**Problem to solve:** Output each of the entries exactly, skipping every picture they contain.

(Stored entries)
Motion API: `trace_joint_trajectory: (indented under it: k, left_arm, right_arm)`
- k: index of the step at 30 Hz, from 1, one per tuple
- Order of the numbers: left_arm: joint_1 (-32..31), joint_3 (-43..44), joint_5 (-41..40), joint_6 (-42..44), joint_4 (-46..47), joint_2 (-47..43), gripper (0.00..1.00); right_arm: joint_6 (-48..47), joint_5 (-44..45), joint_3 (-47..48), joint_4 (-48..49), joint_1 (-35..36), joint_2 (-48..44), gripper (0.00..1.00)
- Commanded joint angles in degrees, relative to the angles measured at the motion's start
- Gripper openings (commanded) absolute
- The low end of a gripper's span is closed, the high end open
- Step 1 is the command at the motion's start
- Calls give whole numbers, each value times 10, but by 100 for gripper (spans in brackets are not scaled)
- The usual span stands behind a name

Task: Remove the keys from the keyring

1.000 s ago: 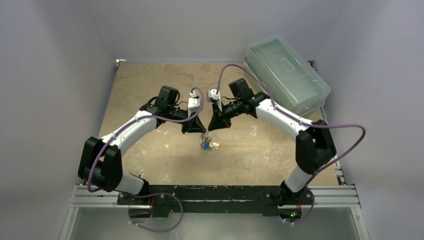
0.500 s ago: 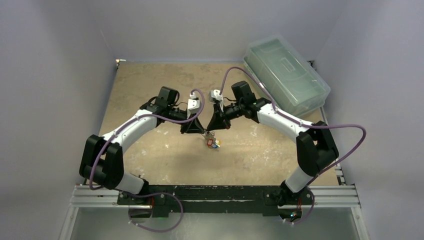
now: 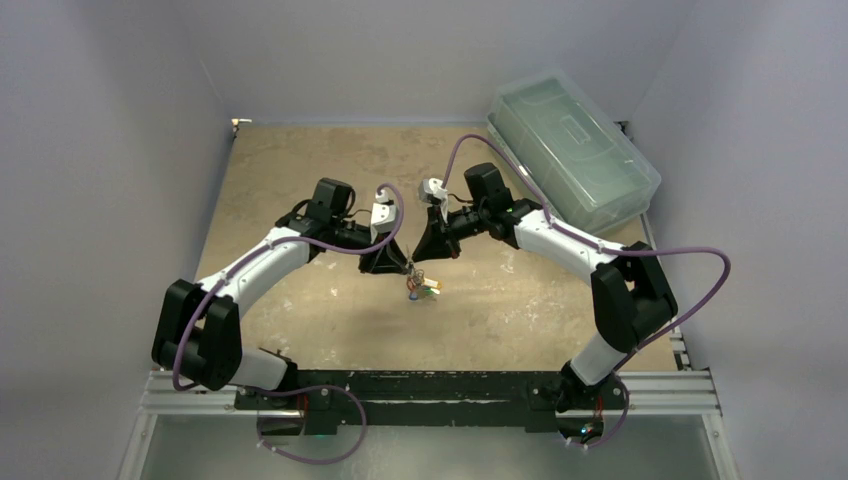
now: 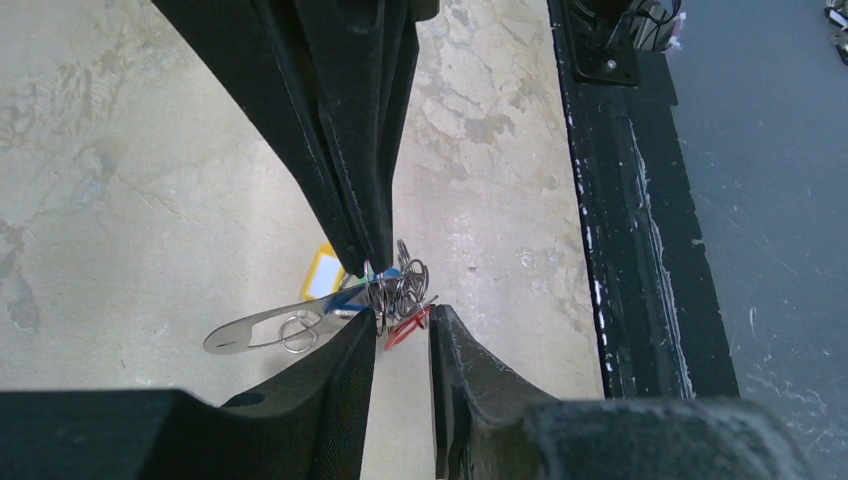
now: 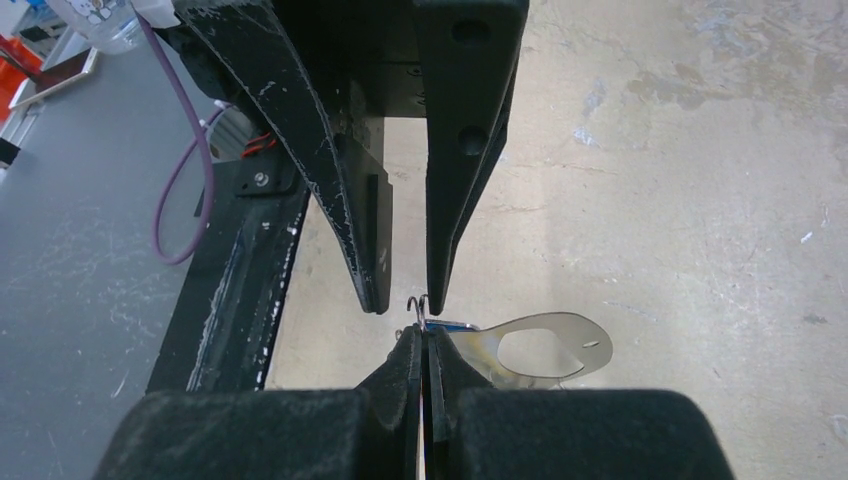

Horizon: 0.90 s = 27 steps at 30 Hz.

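The keys [image 3: 421, 286] hang in the air between my two grippers, above the middle of the tan table. In the left wrist view the keys [image 4: 398, 290] are a clump of wire rings with red, blue and yellow-white tags. The flat silver keyring [image 4: 255, 331] sticks out to the left of the clump. My right gripper [image 5: 421, 335] is shut on the clump's wire rings, and the keyring [image 5: 560, 350] juts out beside its tips. My left gripper [image 4: 400, 318] is open. Its fingertips [image 4: 362, 325] stand on either side of the rings and the red tag.
A clear lidded plastic box [image 3: 572, 150] lies at the back right corner. The black base rail [image 3: 430, 385] runs along the near edge and also shows in the left wrist view [image 4: 640, 200]. Grey walls close in both sides.
The left arm has drawn a little to the left. The right gripper has shifted slightly left. The hanging keys have swung and sit a touch higher under the fingertips.
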Motion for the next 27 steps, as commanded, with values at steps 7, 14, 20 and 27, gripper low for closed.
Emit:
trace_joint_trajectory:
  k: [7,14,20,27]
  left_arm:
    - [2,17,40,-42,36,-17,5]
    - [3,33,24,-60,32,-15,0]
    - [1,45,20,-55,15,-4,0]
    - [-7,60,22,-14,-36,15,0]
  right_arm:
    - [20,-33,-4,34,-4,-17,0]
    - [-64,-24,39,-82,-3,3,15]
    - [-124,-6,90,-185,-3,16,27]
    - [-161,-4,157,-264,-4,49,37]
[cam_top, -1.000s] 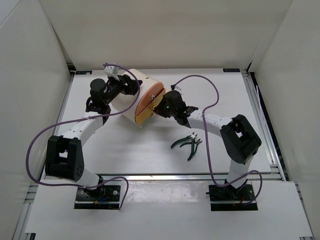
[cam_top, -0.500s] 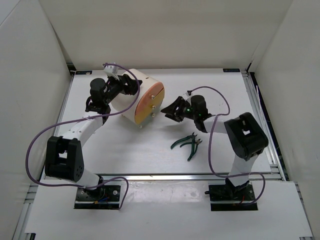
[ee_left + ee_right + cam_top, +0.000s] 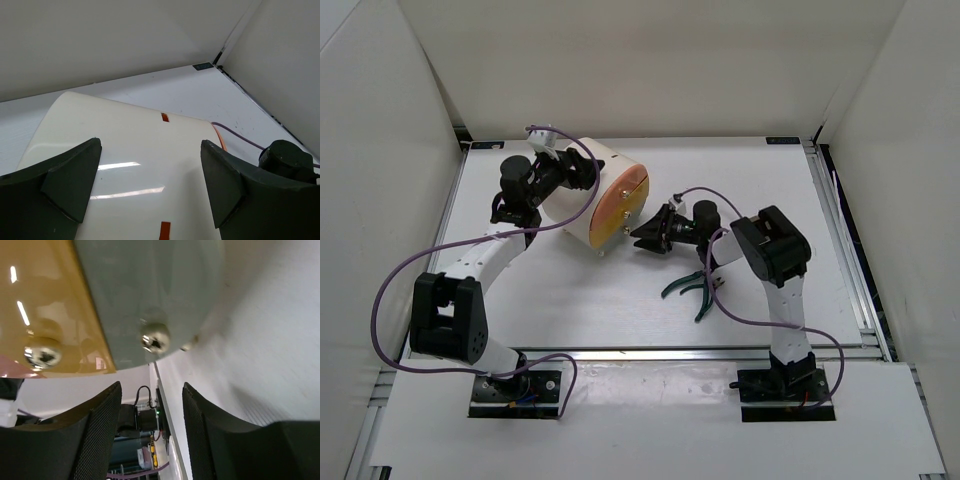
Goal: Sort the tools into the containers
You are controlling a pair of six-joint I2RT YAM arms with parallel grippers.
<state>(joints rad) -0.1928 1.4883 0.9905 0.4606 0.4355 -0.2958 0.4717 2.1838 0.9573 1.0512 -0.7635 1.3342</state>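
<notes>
The cream drum cabinet [image 3: 582,195] lies on its side at the table's back, its peach face [image 3: 618,205] turned right. My left gripper [image 3: 563,176] is open, its fingers [image 3: 70,180] straddling the drum's curved cream wall [image 3: 130,145]. My right gripper [image 3: 648,237] is open and empty, just right of the face's lower edge. In the right wrist view a grey-green drawer front [image 3: 150,285] with a brass knob [image 3: 155,337] sits just beyond the empty right gripper [image 3: 152,432]. Green-handled pliers and cutters [image 3: 692,286] lie on the table below the right forearm.
White walls close in the table on the left, back and right. A purple cable [image 3: 400,290] loops off the left arm and another [image 3: 732,300] hangs by the right arm. A metal rail [image 3: 840,240] runs along the table's right edge.
My right gripper was shut at the drum's face; it has opened, drawn back and dropped lower, and its elbow has swung in. The left arm and the drum have stayed put.
</notes>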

**Task output:**
Motion API: `trace_joint_trajectory: (indented under it: k, left_arm, right_arm)`
- k: index of the step at 30 Hz, from 1, one per tuple
- Order of the numbers: left_arm: joint_1 (-32..31), joint_3 (-43..44), joint_5 (-41..40), joint_6 (-42..44), joint_4 (-46..47), joint_2 (-47..43), gripper (0.00..1.00); right_arm: joint_6 (-48..47), joint_5 (-44..45), joint_3 (-47..48), joint_4 (-48..49), joint_1 (-35..36), joint_2 (-48..44), gripper (0.00..1.00)
- Commanded joint angles in degrees, relative to the angles measured at the motion's start
- Gripper openings (commanded) absolute
- The low end of a gripper's span is closed, the high end open
- Step 1 is the command at the motion's start
- Calls give whole numbers, each value times 10, but by 100 for gripper (spans in brackets are not scaled)
- The usual span stands behind a name

Task: Remove the keys from the keyring

1.000 s ago: 
0.500 s ago: 
now: 
now: 
now: 

Horizon: 0.90 s = 27 steps at 30 Hz.

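The keys [image 3: 421, 286] hang in the air between my two grippers, above the middle of the tan table. In the left wrist view the keys [image 4: 398, 290] are a clump of wire rings with red, blue and yellow-white tags. The flat silver keyring [image 4: 255, 331] sticks out to the left of the clump. My right gripper [image 5: 421, 335] is shut on the clump's wire rings, and the keyring [image 5: 560, 350] juts out beside its tips. My left gripper [image 4: 400, 318] is open. Its fingertips [image 4: 362, 325] stand on either side of the rings and the red tag.
A clear lidded plastic box [image 3: 572, 150] lies at the back right corner. The black base rail [image 3: 430, 385] runs along the near edge and also shows in the left wrist view [image 4: 640, 200]. Grey walls close in both sides.
The left arm has drawn a little to the left. The right gripper has shifted slightly left. The hanging keys have swung and sit a touch higher under the fingertips.
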Motion for the next 27 steps, as commanded, with values at steps 7, 14, 20 and 27, gripper low for closed.
Emit:
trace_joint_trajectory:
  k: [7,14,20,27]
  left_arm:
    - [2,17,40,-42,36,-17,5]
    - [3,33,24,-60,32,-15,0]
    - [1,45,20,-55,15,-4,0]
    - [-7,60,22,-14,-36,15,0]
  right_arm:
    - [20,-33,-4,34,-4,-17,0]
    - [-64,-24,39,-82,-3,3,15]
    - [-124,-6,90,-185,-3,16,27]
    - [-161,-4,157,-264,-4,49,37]
[cam_top, -1.000s] 
[cam_top, -0.500s] 
[ee_left + ee_right + cam_top, +0.000s] 
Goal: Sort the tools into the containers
You are controlling a pair of six-joint I2RT YAM arms with parallel grippers.
<state>(joints rad) -0.1928 1.4883 0.9905 0.4606 0.4355 -0.2958 0.4717 2.1838 0.9573 1.0512 -0.7635 1.3342</state>
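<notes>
The cream drum cabinet [image 3: 582,195] lies on its side at the table's back, its peach face [image 3: 618,205] turned right. My left gripper [image 3: 563,176] is open, its fingers [image 3: 70,180] straddling the drum's curved cream wall [image 3: 130,145]. My right gripper [image 3: 648,237] is open and empty, just right of the face's lower edge. In the right wrist view a grey-green drawer front [image 3: 150,285] with a brass knob [image 3: 155,337] sits just beyond the empty right gripper [image 3: 152,432]. Green-handled pliers and cutters [image 3: 692,286] lie on the table below the right forearm.
White walls close in the table on the left, back and right. A purple cable [image 3: 400,290] loops off the left arm and another [image 3: 732,300] hangs by the right arm. A metal rail [image 3: 840,240] runs along the table's right edge.
My right gripper was shut at the drum's face; it has opened, drawn back and dropped lower, and its elbow has swung in. The left arm and the drum have stayed put.
</notes>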

With this, there is nothing more to the exercise.